Now you see why the tears, heh? What a flood of truth! He had revealed quite a bit more to me, but I think I'm meant to keep some things to myself, for now. All I know is He wanted me to share this. He knows I forget easily if I don't write it down, and so I do write.
My relationship with Christ is amazing and ever-evolving. He is my breath. He is my energy. He is my Hope. It's so interesting how the Mass's readings today reflect so well in the lives and off the lives the faithful. I'm just amazed that the Scriptures today spoke of Philip's actions and that Peter said to "...be ready to explain the reason for this hope of yours." The Holy Spirit is so powerful and can speak volumes into our heart. But we must first, listen. And then DO. And by God's grace, we can succeed. We have a reason to hope, and we can simply trust Him. JMJ
Philip went down to the city of Samaria
and proclaimed the Christ to them.
With one accord, the crowds paid attention to what was said by Philip
when they heard it and saw the signs he was doing.
For unclean spirits, crying out in a loud voice,
came out of many possessed people,
and many paralyzed or crippled people were cured.
There was great joy in that city.
Now when the apostles in Jerusalem
heard that Samaria had accepted the word of God,
they sent them Peter and John,
who went down and prayed for them,
that they might receive the Holy Spirit,
for it had not yet fallen upon any of them;
they had only been baptized in the name of the Lord Jesus.

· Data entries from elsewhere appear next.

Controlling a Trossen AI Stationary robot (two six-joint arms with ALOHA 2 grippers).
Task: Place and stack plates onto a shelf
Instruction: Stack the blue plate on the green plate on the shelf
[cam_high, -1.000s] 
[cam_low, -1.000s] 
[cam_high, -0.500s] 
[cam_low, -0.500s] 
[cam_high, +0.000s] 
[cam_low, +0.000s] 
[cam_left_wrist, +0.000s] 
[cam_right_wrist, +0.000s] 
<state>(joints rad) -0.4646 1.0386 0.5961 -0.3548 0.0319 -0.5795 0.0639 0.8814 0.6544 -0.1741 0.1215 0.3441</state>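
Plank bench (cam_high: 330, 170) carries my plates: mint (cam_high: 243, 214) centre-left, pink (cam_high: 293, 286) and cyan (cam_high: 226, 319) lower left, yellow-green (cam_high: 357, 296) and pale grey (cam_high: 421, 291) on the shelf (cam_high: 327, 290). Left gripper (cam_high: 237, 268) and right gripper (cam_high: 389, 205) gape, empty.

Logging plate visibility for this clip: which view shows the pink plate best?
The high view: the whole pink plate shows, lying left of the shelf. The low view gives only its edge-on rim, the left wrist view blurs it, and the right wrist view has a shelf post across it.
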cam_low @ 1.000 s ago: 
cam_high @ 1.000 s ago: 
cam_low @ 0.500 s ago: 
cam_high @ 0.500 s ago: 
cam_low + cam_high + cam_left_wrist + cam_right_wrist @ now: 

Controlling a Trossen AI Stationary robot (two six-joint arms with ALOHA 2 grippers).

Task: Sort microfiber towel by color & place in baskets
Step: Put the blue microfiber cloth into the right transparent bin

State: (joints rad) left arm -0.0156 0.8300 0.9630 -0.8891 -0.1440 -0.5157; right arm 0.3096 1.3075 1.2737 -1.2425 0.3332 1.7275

Then they laid hands on them
and they received the Holy Spirit.
Sanctify Christ as Lord in your hearts.
Always be ready to give an explanation
to anyone who asks you for a reason for your hope,
but do it with gentleness and reverence,
keeping your conscience clear,
so that, when you are maligned,
those who defame your good conduct in Christ
may themselves be put to shame.
For it is better to suffer for doing good,
if that be the will of God, than for doing evil.
For Christ also suffered for sins once,
the righteous for the sake of the unrighteous,
that he might lead you to God.
Put to death in the flesh,
he was brought to life in the Spirit.
R. Alleluia, alleluia.
Whoever loves me will keep my word, says the Lord,
and my Father will love him and we will come to him.
R. Alleluia, alleluia.
Jesus said to his disciples:
"If you love me, you will keep my commandments.
And I will ask the Father,
and he will give you another Advocate to be with you always,
the Spirit of truth, whom the world cannot accept,
because it neither sees nor knows him.
But you know him, because he remains with you,
and will be in you.
I will not leave you orphans; I will come to you.
In a little while the world will no longer see me,
but you will see me, because I live and you will live.
On that day you will realize that I am in my Father
and you are in me and I in you.
Whoever has my commandments and observes them
is the one who loves me.
And whoever loves me will be loved by my Father,
and I will love him and reveal myself to him."